As I recall, when I wrote it I just followed the recipe as listed. I think some others have
contributed to the code as well. I never really understood what the use-case for this recipe
is - I’ve never needed it.

Let’s add time to your scenario (where EB is entered/blocked, C is crashed, W is working
and * is not active):

     C1     C2     C3   C4
T1   EB      *      *    *
T2   EB     EB      *    *
T3   EB      C      *    *
T4   EB      *     EB    *
It seems to me that at T4, C1 cannot reliably know that C2 ever entered. It may have gotten
a notification or not depending on timing. So, the state of the barrier is unknown, right?
If C1 gets notified prior to C2 crashing, though, the barrier should proceed by definition.
So, I guess the real question is how should the barrier handle errors. i.e., at T2 it has
enough members to continue but after that one of the members leaves prematurely. We may have
to allow users to specify the behavior. If users can handle members crashing, then it works

     C1     C2     C3   C4
T1   EB      *      *    *
T2   EB     EB      *    *
T3   EB      C      *    *
T4   EB      *     EB    *
T5   Barrier can start as there enough members
T6   W       *      C    *   this is OK because we had 2 enter at T5
T7   Here C1 blocks and times out on leave

On August 25, 2015 at 10:15:55 AM, Mike Drob ( wrote:


I was working on CURATOR-233 and I realized that I don't really understand  
the semantics of the DistributedDoubleBarrier when there are more clients  
than the given member quantity.
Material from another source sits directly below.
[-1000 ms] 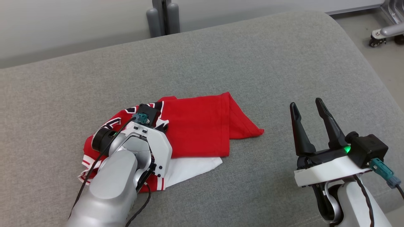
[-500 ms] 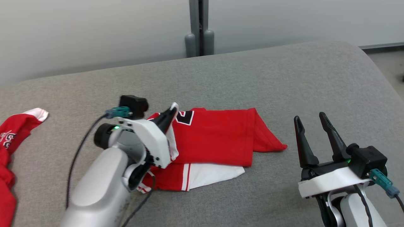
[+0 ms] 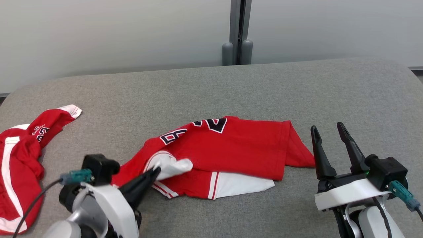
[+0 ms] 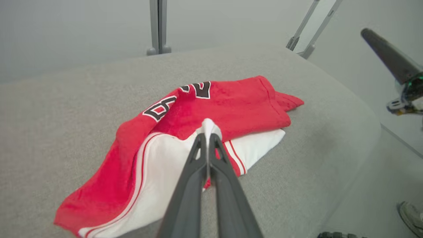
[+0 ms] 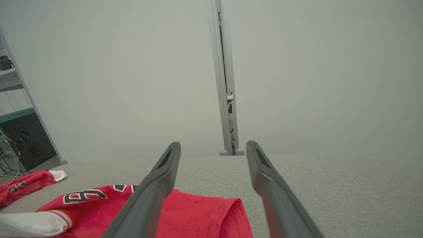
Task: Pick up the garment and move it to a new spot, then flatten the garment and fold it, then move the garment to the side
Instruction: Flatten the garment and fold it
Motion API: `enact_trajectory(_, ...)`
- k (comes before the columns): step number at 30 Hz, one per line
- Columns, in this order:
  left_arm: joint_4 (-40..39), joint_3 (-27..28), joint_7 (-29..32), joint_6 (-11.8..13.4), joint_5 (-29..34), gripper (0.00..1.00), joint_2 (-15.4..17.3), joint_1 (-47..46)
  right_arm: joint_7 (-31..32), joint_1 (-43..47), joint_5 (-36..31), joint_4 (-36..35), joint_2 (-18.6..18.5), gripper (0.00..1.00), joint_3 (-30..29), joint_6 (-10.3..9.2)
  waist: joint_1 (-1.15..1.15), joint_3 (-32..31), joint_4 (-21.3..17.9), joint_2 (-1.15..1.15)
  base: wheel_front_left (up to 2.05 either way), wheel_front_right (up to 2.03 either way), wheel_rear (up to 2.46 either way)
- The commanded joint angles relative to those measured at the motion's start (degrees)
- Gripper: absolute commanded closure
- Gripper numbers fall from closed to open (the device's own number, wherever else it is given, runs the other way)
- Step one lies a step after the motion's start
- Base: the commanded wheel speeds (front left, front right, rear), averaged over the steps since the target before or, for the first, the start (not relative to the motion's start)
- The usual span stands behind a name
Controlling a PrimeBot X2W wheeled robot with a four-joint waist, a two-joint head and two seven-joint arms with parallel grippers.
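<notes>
Mid-pickup on the grey padded surface (image 3: 211,86): left gripper (image 4: 207,134) clamped tight on a white fold (image 3: 175,164) of the red jersey (image 3: 238,145), which lies near the middle of the surface, toward its near edge. Raised a little at the pinched end only. Elsewhere lying rumpled and half doubled over, white underside showing along the near side. Right gripper (image 3: 326,126) spread wide and holding nothing, poised just off the jersey's right end, nearer the surface's right edge.

Judged to be the first step: picking up and carrying to a new spot, with flattening, folding and setting aside not yet done. Next, probably, calls for raising the pinched fold high enough to clear the trailing cloth, then carrying toward bare surface, away from the second red garment (image 3: 19,158) heaped at the left edge.

No brand or label to be read. Across the jersey's far side, black numerals (image 3: 195,130) outlined in white, creased: a 2 fairly plain, its neighbour perhaps an 8 or a 6, not certain. On the second garment's sleeve, small dark lettering (image 3: 41,130), too small to read.
</notes>
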Motion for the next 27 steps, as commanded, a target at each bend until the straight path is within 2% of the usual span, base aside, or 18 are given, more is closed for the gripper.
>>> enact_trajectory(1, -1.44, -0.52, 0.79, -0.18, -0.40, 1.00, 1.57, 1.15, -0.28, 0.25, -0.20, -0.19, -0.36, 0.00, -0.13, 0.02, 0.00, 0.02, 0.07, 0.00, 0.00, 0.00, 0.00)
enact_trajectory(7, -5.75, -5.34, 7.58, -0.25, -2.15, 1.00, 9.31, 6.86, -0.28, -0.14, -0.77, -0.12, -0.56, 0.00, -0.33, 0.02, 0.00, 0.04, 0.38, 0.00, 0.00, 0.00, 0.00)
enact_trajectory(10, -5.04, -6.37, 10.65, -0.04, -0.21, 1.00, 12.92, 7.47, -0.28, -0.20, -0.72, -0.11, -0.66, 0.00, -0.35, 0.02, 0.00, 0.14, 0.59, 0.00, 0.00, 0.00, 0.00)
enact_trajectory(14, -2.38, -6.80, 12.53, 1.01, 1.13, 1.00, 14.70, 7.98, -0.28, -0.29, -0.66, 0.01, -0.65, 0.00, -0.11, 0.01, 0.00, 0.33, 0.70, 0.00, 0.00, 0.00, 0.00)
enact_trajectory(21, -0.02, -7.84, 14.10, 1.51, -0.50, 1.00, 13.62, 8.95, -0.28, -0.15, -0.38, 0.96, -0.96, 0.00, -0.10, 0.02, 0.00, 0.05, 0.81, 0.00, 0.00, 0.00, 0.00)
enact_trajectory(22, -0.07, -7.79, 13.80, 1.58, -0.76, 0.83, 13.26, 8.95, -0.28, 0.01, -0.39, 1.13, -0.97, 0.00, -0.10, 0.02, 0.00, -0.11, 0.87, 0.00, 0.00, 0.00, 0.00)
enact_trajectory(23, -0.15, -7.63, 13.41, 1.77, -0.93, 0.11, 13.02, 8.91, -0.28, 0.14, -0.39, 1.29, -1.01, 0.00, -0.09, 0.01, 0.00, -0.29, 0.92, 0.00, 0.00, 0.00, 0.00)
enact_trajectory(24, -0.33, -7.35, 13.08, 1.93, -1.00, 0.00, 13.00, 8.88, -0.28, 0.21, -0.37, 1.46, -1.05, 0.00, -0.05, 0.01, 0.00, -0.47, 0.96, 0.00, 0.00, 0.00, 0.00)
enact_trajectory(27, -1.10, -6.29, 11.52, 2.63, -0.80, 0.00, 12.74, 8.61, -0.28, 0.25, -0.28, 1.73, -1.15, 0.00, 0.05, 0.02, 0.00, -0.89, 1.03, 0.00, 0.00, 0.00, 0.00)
Note that I'm not asking about what the  
code currently does (because I suspect it has a few inconsistencies) but  
what it should do according to the API contract.  

Let's suppose I create a DDB with n=2.  

client1.enter() // blocks until at least 2 clients enter  
client2.enter() // returns immediately  

client3.enter() // returns immediately?  

client3.leave() // blocks until all clients leave?  
client2.leave() // blocks until all clients leave?  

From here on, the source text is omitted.